■ **Instructions for the task**
Output the data exactly, with every line intact.
Data shown section start
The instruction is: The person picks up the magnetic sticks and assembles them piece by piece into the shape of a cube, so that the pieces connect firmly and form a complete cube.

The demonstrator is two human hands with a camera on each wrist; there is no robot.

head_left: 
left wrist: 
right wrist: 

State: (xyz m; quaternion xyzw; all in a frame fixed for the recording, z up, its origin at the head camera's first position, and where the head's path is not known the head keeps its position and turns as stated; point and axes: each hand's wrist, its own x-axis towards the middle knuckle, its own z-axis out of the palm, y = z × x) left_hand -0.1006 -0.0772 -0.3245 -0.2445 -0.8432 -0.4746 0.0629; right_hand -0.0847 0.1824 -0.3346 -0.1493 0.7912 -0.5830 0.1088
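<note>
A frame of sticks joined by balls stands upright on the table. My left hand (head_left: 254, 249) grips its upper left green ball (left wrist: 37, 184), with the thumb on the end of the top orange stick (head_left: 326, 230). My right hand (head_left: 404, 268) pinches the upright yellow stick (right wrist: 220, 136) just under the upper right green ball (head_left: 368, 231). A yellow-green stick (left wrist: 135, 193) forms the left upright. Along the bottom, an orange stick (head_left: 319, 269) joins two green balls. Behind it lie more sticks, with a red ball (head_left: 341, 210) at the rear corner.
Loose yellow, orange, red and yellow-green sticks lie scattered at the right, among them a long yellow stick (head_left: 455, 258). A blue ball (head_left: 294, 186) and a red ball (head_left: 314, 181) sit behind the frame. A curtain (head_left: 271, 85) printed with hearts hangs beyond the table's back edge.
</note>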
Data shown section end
■ **Expected answer**
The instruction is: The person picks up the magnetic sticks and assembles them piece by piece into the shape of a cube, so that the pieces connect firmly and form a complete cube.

The demonstrator is two human hands with a camera on each wrist; there is no robot.

head_left: 
left wrist: 
right wrist: 

State: (xyz m; quaternion xyzw; all in a frame fixed for the recording, z up, its origin at the head camera's first position, and where the head's path is not known the head keeps its position and turns as stated; point and axes: each hand's wrist, its own x-axis towards the middle knuckle, its own z-axis out of the palm, y = z × x) left_hand -0.1006 -0.0772 -0.3245 -0.2445 -0.8432 -0.4746 0.0629; right_hand -0.0847 0.1824 -0.3346 -0.1493 0.7912 -0.5830 0.1088
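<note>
A frame of sticks joined by balls stands upright on the table. My left hand (head_left: 254, 249) grips its upper left green ball (left wrist: 37, 184), with the thumb on the end of the top orange stick (head_left: 326, 230). My right hand (head_left: 404, 268) pinches the upright yellow stick (right wrist: 220, 136) just under the upper right green ball (head_left: 368, 231). A yellow-green stick (left wrist: 135, 193) forms the left upright. Along the bottom, an orange stick (head_left: 319, 269) joins two green balls. Behind it lie more sticks, with a red ball (head_left: 341, 210) at the rear corner.
Loose yellow, orange, red and yellow-green sticks lie scattered at the right, among them a long yellow stick (head_left: 455, 258). A blue ball (head_left: 294, 186) and a red ball (head_left: 314, 181) sit behind the frame. A curtain (head_left: 271, 85) printed with hearts hangs beyond the table's back edge.
</note>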

The exercise output is complete.